Mas criar uma visão é apenas o início. Os líderes precisam de a personificar. É o famoso walk the talk. Nada destrói mais a credibilidade do que um líder que prega a colaboração enquanto ignora o feedback da equipa. Quando os líderes vivem de acordo com a visão que promovem, algo extraordinário acontece: a resistência à mudança diminui, e as pessoas alinham-se com os objetivos organizacionais. Contudo, este alinhamento só é possível se os valores do líder estiverem em sintonia com os da equipa. Caso contrário, a harmonia transforma-se em dissonância.

Nenhuma mudança é bem-sucedida sem uma comunicação eficaz. Ron Carucci, no seu artigo “How Leaders Get in the Way of Organizational Change”, para a Harvard Business Review, sublinha a importância da transparência e da comunicação contínua. No entanto, comunicar não significa apenas enviar memorandos ou organizar reuniões intermináveis. É imprescindível que o líder se certifique de que a organização entende como e o porquê da transformação, qual é importância da mesma na vida de cada um. É preciso escutar ativamente, responder às preocupações e, acima de tudo, garantir que todos estão alinhados sobre o progresso – tanto nos sucessos como nos fracassos. Admitir fracassos é um desafio em qualquer organização. Contudo, partilhá-los é essencial para construir credibilidade. Errar é humano, mas repetir o mesmo erro é um luxo que nenhuma organização pode permitir. Para isso é preciso haver transparência, monitorização e suporte das lideranças. É igualmente importante que não nos esqueçamos de celebrar as pequenas vitórias. Reconhecer os progressos, por mais modestos que sejam, é uma forma poderosa de manter a equipa motivada e comprometida.

E se a liderança fosse boa não havia resistência à mudança? Claro que sim, faz parte da natureza humana. A origem desta aversão está nos vieses cognitivos que influenciam as nossas decisões. Kahneman, nobel da economia, mostrou como somos propensos a evitar perdas e a preferir o status quo. Estes bloqueios à mudança estão profundamente enraizados na nossa psicologia, levando-nos a rejeitar transformações mesmo quando estas são claramente benéficas. A boa notícia é que há soluções. O primeiro passo é consciencializar as pessoas sobre a existência destes vieses. Depois, é fundamental expô-las a novas perspetivas, incentivando a experimentação e fornecendo feedback construtivo. Este último, quando bem executado, pode transformar até os colaboradores mais conservadores em defensores da mudança.

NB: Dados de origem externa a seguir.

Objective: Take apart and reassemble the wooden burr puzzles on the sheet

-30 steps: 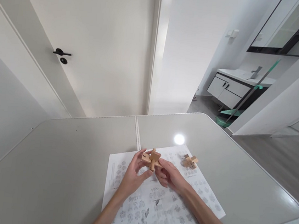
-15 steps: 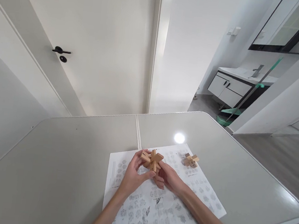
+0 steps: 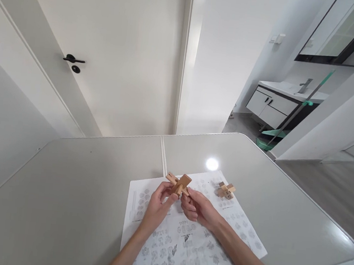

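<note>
Between my hands, above the paper sheet (image 3: 221,255), is a wooden burr puzzle (image 3: 185,180) made of crossed, notched sticks. My left hand (image 3: 158,202) grips it from the left, thumb on its near side and fingers behind. From the right, my right hand (image 3: 199,208) pinches the end of one stick, its other fingers curled. A dark mark shows on the upper left stick end. To the right, a second wooden burr puzzle (image 3: 227,190) rests on the sheet with a dark mark on one piece. Printed diagrams cover the sheet, and my hands hide part of it.
The grey table (image 3: 62,204) has a seam and a pale rim. Behind it stand a white door with a black handle (image 3: 73,59) and a wall. Far right are a sink cabinet (image 3: 271,104) and a green dustpan (image 3: 264,144) with a long handle.
The held puzzle has been turned and tilted, so a broad stick face now shows on top. My right hand's fingers have curled in and grip a stick end at the lower right.
</note>
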`<state>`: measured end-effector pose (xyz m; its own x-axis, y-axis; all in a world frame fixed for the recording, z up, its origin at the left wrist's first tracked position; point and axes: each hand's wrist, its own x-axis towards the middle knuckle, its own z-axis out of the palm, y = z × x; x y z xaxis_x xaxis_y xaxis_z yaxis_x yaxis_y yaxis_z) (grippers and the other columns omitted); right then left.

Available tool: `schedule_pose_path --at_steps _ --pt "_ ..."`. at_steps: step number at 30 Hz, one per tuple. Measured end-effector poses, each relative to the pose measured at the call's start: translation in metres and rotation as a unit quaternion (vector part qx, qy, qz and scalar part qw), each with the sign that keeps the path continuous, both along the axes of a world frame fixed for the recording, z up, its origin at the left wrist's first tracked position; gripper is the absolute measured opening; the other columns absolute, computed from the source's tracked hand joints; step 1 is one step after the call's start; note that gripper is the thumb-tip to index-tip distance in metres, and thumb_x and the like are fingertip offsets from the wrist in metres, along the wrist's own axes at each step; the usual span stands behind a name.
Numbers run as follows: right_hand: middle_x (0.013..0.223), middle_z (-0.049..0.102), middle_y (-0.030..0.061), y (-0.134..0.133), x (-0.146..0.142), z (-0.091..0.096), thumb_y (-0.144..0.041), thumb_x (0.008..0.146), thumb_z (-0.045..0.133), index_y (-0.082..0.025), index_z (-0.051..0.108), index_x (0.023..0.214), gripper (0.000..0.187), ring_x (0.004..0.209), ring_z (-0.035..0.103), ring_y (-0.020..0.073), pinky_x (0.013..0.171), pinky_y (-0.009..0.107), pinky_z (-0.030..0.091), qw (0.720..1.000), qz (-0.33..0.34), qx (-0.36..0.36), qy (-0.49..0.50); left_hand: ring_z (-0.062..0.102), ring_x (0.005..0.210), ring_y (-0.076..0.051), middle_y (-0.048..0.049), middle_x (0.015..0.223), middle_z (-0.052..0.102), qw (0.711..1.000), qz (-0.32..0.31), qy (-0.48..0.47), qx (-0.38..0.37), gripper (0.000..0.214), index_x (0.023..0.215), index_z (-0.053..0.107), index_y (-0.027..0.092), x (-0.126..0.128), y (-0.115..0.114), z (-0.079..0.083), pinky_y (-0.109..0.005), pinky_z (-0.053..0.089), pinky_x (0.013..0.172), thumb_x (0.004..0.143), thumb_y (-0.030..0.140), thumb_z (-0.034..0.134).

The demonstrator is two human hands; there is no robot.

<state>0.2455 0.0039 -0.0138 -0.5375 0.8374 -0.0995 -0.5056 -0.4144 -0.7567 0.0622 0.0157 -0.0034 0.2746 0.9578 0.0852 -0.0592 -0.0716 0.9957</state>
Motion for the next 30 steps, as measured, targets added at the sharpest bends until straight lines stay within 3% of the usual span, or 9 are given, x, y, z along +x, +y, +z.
schedule_pose_path --at_steps 4,7,13,20,25,30 --pt "0.059 0.032 -0.0084 0.001 -0.001 -0.003 -0.057 0.096 0.062 -0.019 0.05 0.075 0.045 0.046 0.024 0.0063 0.043 0.02 0.021 1.0 -0.016 -0.012 -0.004 0.063 0.078 -0.017 -0.0022 0.08 0.066 1.0 0.027 0.011 0.008 0.032 0.086 0.058 0.02 0.001 -0.003 -0.002 -0.03 0.05 0.077 0.093 0.051 0.065" --pt "0.059 0.032 -0.0083 0.002 0.0 -0.004 -0.056 0.097 0.062 -0.019 0.05 0.075 0.045 0.046 0.023 0.0064 0.043 0.021 0.019 1.0 -0.021 -0.016 0.002 0.061 0.07 -0.015 0.0005 0.073 0.063 0.999 0.033 0.003 0.01 0.031 0.083 0.055 0.021 0.002 -0.004 0.001 -0.028 0.048 0.072 0.096 0.048 0.062" --pt "0.059 0.033 -0.0079 0.001 -0.005 -0.003 -0.057 0.095 0.063 -0.019 0.049 0.074 0.045 0.045 0.023 0.0064 0.042 0.021 0.019 0.998 -0.053 -0.027 0.003 0.061 0.067 -0.015 -0.0013 0.075 0.068 0.999 0.052 0.0 0.007 0.033 0.084 0.058 0.02 -0.003 -0.002 0.005 -0.028 0.049 0.069 0.094 0.051 0.063" --pt "0.06 0.036 -0.0074 0.006 -0.002 -0.009 -0.051 0.095 0.066 -0.019 0.054 0.077 0.039 0.045 0.02 0.0065 0.041 0.02 0.023 0.99 -0.13 -0.034 0.031 0.071 0.074 -0.02 -0.0033 0.079 0.073 1.0 0.0 0.02 -0.003 0.03 0.083 0.064 0.02 -0.007 -0.003 0.008 -0.032 0.055 0.074 0.089 0.048 0.07" --pt "0.068 0.047 -0.0023 0.009 0.004 -0.004 -0.05 0.095 0.065 -0.019 0.059 0.082 0.034 0.049 0.029 0.0086 0.04 0.021 0.026 0.985 -0.168 -0.029 0.017 0.071 0.083 -0.021 -0.0033 0.082 0.074 0.985 0.132 0.103 0.033 0.031 0.087 0.064 0.021 -0.026 0.014 0.01 -0.031 0.051 0.08 0.094 0.051 0.061" --pt "0.066 0.049 0.0007 0.008 0.003 0.0 -0.049 0.095 0.063 -0.016 0.066 0.089 0.033 0.056 0.039 0.012 0.043 0.021 0.03 0.987 -0.158 -0.028 -0.011 0.066 0.073 -0.022 -0.0016 0.07 0.07 0.929 0.206 0.295 0.09 0.035 0.08 0.065 0.023 -0.053 0.035 -0.002 -0.031 0.045 0.071 0.096 0.052 0.056"
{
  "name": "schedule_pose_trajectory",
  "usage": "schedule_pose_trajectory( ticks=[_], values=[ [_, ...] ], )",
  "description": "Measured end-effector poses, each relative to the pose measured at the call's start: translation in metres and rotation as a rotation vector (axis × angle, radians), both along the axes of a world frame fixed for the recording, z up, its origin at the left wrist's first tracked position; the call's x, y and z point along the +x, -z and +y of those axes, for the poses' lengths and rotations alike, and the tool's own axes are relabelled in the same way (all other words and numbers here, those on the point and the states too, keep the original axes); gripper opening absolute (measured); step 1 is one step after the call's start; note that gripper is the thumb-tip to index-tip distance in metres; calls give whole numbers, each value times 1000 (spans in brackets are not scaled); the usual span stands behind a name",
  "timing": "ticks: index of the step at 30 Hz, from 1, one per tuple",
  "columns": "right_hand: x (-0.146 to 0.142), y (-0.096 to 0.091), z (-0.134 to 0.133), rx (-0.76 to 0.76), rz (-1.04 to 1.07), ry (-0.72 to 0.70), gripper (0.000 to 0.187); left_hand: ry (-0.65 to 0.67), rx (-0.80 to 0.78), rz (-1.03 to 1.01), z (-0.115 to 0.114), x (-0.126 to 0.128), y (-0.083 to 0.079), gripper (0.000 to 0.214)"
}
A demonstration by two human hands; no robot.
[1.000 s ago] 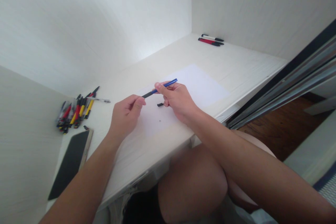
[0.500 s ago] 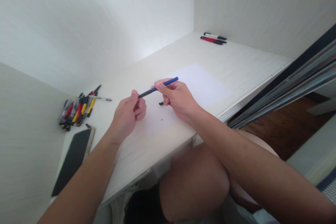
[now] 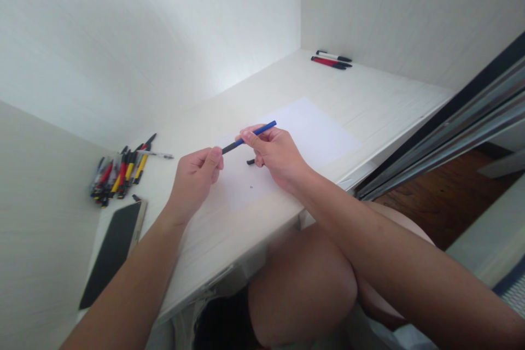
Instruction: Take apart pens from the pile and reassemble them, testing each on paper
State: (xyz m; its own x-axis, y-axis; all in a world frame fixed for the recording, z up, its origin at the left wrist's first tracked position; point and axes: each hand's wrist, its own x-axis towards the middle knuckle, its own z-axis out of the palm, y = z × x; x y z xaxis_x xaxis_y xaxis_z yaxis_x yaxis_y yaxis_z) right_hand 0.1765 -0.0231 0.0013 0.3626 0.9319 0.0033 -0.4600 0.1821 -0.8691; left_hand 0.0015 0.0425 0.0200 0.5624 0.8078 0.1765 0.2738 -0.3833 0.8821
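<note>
My right hand is closed on a blue pen with a black front end, held level above a white sheet of paper. My left hand is pinched at the pen's black tip, thumb and fingers together on it. A small black pen part lies on the paper just below my right hand. A tiny dark speck sits on the paper nearer to me.
A heap of several red, yellow and black pens lies at the left of the white desk. A dark phone rests near the desk's left front edge. Two pens lie in the far corner. My knees are under the desk edge.
My left hand has shifted slightly at the pen's black tip, first up against it and then back to a pinch. My right hand and the pen have barely moved.
</note>
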Motion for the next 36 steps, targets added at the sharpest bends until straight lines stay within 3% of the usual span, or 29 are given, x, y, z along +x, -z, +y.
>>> schedule_pose_trajectory(
  ticks=[12, 15, 18, 23, 27, 30, 36],
  values=[
    [0, 0, -1, -93, 143, -37, 34, -89, 813, 278, -2, -1, -8, 31],
    [1, -2, -2, -72, 135, -70, 37, -97, 852, 257, -5, -1, -10, 31],
    [3, -5, -2, -23, 46, -54, 42, -58, 535, 128, -10, 2, -8, 41],
    [4, -9, -2, 35, -67, 14, 54, 108, -300, -141, -16, 14, -8, 53],
    [6, -16, -10, 71, -246, 55, 58, 177, -730, -155, -14, 13, -20, 57],
    [7, -19, -18, 128, -452, 67, 56, 249, -873, -89, -13, 9, -26, 61],
    [7, -11, -18, 123, -563, 118, 63, 295, -876, -69, -14, 7, -19, 59]
  ],
)
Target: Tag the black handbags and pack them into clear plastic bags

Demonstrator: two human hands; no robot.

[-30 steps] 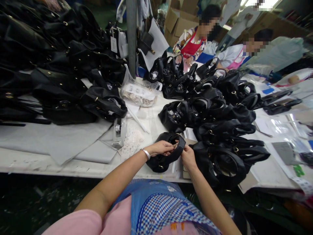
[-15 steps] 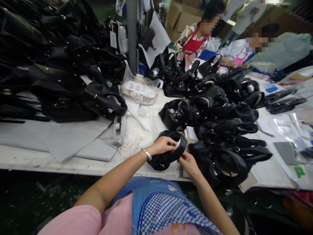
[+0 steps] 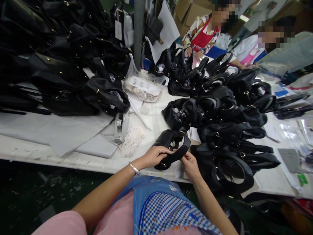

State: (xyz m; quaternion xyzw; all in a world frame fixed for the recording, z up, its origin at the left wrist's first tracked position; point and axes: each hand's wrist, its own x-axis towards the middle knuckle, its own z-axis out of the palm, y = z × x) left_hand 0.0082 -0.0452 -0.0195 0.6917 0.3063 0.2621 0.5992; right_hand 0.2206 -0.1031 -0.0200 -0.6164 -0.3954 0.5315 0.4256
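The left hand (image 3: 153, 156) and the right hand (image 3: 190, 164) both hold a small black handbag (image 3: 171, 147) by its strap at the near edge of the counter (image 3: 49, 153). A row of black handbags (image 3: 227, 130) lies just beside it.

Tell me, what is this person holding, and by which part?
A small black handbag, by its handle strap: the left hand grips it, the right hand pinches it alongside.

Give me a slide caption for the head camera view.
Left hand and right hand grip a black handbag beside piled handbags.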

Os líderes não são apenas guias; são também os maiores promotores da transformação. Eles têm de ser os primeiros a adotar novas ferramentas e processos, demonstrando compromisso com os objetivos traçados. Este tipo de liderança inspiradora é o que motiva as equipas a enfrentar a incerteza e a superar os desafios inerentes à mudança. A mudança é inevitável, mas não precisa de ser um pesadelo. Com uma visão clara, comunicação eficaz, liderança transformacional e uma boa dose de autocrítica, é possível transformar o caos em oportunidade. E se tudo o resto falhar, lembre-se: até ensinar um cão a andar de skate é possível com paciência, persistência e, talvez, um pouco de sorte.